Leading others impacts all of us, whether we are leading or being led. In general, all leadership can be defined in one of two ways: Leadership through influence that inspires (serving others), or Leadership through positional authority.
What does each look like in real life? The first values freedom for others to become their best selves with opportunity, while the second uses power to motivate action based on stated consequences. Yes, both gets results. Beyond this, though, how are those under either leadership model connected to you as a leader? Put another way, what is the result of your leadership upon their heart? Your “leadership lifestyle”, or how you lead on a regular and consistent manner (i.e. actions arise from internal values) defines this relational truth. As such, creativity within those you lead becomes tied to this result.
The role of one’s heart and motivation, I believe, remains greater than most will consider in their personal leadership lifestyle. How so? Consider a key component for any organization/company — VISION. How one leads dramatically impacts the lens by which vision is seen, and subsequently, carried out.
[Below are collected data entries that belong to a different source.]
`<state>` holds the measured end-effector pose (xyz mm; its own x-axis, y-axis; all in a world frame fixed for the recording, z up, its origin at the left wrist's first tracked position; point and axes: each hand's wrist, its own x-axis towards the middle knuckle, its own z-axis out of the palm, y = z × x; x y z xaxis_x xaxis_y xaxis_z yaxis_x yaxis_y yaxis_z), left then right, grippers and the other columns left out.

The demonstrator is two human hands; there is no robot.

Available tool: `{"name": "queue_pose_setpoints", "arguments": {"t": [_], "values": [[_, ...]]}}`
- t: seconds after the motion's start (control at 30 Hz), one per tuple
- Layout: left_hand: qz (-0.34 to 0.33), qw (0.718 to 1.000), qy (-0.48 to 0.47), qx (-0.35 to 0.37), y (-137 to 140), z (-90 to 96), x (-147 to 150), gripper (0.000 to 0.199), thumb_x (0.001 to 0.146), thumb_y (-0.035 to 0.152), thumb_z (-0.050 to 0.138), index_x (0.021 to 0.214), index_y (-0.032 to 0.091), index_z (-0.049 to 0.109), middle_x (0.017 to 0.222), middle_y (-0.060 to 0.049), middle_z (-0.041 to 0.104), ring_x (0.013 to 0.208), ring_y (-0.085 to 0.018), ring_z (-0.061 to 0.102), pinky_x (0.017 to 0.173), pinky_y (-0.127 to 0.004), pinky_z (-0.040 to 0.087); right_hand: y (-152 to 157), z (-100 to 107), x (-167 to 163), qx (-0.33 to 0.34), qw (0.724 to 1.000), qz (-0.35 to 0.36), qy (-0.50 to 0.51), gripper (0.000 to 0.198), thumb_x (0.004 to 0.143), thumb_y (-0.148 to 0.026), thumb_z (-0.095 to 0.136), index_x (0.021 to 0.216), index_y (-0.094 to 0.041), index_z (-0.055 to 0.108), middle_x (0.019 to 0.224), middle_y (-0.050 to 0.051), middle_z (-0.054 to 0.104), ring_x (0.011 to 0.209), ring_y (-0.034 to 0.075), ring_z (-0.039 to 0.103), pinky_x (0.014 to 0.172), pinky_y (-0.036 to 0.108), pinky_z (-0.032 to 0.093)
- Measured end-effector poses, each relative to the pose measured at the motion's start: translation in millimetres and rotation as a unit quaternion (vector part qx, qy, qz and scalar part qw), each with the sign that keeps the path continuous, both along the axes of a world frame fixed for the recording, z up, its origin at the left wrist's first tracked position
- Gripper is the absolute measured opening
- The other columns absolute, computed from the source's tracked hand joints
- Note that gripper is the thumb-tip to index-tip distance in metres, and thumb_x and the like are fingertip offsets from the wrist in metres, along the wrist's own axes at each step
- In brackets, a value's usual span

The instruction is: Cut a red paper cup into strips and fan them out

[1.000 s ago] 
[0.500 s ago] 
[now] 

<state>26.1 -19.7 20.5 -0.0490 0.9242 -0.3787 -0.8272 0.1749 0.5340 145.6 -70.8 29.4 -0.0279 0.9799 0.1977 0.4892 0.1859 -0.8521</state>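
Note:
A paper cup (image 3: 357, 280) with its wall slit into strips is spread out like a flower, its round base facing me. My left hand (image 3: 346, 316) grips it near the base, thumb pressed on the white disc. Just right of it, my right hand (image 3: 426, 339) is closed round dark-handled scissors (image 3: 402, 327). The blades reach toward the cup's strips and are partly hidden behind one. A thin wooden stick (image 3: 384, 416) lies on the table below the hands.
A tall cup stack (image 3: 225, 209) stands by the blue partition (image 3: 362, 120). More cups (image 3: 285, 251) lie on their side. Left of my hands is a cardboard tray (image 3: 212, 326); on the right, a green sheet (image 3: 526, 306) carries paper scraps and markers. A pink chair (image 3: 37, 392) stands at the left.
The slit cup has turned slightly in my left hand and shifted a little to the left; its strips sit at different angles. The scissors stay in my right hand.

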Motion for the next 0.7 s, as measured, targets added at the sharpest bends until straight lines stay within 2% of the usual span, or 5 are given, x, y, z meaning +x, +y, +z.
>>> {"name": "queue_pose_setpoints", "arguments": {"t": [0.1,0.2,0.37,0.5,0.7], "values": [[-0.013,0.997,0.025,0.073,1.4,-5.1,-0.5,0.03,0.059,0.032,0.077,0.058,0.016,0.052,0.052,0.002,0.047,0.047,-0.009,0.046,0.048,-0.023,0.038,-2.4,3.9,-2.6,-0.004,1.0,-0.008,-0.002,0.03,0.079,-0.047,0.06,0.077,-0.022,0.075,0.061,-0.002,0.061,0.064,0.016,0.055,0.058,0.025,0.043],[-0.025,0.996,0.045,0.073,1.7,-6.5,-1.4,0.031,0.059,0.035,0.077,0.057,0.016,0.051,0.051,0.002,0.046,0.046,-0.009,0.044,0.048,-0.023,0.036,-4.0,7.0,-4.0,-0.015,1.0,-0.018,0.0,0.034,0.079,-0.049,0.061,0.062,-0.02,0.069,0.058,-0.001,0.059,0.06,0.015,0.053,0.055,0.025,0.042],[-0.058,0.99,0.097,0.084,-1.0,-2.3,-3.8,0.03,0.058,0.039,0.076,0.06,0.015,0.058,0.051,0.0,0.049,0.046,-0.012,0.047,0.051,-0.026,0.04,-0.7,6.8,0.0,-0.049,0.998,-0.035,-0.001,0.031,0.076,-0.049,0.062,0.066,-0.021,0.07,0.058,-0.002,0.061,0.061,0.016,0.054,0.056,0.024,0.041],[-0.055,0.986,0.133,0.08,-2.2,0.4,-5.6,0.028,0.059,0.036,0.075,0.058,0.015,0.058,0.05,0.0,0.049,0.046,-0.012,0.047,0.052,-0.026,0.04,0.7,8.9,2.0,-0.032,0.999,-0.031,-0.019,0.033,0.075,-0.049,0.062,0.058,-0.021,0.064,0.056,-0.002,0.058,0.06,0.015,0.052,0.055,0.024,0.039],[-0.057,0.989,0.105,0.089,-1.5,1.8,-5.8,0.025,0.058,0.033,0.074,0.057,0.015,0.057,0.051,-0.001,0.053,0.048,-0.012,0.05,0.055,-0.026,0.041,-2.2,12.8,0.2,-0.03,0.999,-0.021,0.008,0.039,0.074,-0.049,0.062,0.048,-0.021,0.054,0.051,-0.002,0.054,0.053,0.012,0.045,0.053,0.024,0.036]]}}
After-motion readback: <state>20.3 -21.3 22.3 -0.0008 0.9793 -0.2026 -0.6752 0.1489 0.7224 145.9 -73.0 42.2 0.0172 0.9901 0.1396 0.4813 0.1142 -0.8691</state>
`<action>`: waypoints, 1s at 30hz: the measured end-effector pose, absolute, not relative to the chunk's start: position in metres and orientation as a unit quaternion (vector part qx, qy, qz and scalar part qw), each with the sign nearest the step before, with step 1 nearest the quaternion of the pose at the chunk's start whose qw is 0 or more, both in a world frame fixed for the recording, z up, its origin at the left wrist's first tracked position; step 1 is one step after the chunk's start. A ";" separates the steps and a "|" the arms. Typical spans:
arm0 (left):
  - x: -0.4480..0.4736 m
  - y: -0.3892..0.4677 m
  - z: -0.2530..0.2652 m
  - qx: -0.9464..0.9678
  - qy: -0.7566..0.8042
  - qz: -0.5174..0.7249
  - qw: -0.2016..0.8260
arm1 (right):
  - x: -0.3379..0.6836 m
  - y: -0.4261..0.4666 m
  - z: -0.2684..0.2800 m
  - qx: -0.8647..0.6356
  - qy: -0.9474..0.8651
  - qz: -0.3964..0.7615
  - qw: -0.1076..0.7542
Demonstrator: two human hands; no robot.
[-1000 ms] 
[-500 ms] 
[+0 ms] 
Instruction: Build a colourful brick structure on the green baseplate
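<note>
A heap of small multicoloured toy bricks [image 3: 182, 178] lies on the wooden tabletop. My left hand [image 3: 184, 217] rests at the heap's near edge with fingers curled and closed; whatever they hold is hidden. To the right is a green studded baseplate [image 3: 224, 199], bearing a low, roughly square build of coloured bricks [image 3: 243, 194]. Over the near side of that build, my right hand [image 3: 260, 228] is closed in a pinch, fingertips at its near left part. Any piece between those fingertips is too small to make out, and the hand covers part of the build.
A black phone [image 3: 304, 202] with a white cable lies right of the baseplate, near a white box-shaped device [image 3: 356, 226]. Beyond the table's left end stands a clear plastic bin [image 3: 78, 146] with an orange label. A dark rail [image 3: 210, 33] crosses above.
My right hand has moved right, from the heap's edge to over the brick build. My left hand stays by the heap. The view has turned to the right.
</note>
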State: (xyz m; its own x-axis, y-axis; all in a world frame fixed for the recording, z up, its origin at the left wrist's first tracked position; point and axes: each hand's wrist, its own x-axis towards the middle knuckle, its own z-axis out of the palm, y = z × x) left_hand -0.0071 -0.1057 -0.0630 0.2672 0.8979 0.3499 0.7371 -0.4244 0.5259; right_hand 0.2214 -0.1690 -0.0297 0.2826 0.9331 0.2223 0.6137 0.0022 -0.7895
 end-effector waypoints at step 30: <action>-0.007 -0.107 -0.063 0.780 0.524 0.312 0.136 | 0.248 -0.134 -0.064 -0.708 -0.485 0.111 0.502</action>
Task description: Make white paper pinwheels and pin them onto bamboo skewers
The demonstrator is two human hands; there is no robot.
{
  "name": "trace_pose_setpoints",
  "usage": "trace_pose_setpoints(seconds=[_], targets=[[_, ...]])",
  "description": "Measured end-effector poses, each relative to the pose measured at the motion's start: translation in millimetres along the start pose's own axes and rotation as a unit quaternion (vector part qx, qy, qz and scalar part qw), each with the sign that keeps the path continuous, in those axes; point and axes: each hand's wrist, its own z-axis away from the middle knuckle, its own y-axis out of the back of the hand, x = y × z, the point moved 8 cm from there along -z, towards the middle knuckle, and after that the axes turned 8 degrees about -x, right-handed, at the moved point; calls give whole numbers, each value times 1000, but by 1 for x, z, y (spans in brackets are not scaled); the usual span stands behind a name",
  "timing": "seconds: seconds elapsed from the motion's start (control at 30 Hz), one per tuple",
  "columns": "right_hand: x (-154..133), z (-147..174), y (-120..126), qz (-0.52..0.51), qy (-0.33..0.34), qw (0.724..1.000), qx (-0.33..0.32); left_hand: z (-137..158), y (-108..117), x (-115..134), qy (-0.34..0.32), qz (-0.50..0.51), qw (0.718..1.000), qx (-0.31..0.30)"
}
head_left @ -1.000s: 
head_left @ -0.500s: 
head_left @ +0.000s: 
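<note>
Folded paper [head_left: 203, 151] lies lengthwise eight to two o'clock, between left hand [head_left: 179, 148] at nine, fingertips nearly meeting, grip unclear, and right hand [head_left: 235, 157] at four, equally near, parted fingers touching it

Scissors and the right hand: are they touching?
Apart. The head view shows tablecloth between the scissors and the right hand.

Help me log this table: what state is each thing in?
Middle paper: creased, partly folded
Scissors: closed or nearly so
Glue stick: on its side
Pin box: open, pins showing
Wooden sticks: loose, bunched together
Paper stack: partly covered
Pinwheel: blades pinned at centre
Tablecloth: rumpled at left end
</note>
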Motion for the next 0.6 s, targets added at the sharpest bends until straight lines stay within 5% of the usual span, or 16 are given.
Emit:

Take a moment to consider the following quotes and the kind of “vision” that arises:
“If you want to build a ship, don’t drum up the men to gather wood, divide the work and give orders. Instead, teach them to yearn for the vast and endless sea.” — Antoine de Saint-Exupery
“If I had asked people what they wanted, they would have said: FASTER HORSES.” — Henry Ford
“What you yearn for will be what drives you to explore.” — Mark Francis
Our personal sphere of leadership will be dramatically impacted by our personal leadership lifestyle, especially towards how we help unlock creativity in those we lead. Creativity needs freedom to thrive, as well as opportunities to explore. As leaders, are we creating that environment? Without, vision will diminish and become nothing more than a sign on the wall.
Here are few ideas/thoughts that could serve as a beginning point in your own self-reflection:
> If you ask for input from your team, give value to it (beyond just a “Thank You”) – even using a portion of it building increasing trust that vision is a collaborative effort.
> When a process is not being successful, seek first to find out what it is not being self-corrected by those involved – Training gap, relational disconnection, loss of confidence, etc.
> Consistently communicate and demonstrate room for “failing forward” – using failure to drive creativity, not diminish it.
> Appeal consistently to one’s heart and importance over the rule of command/process – if your team feels they are present only for your personal success, you will lose their creativity and their heart for you.
> Ask open-ended questions for discovery – highlight the unknown and its value for driving exploring.
In our fast-paced world and ever-changing circumstances, our ability as leaders to value and support personal creativity in our teams will many times make the difference between short or long-term success.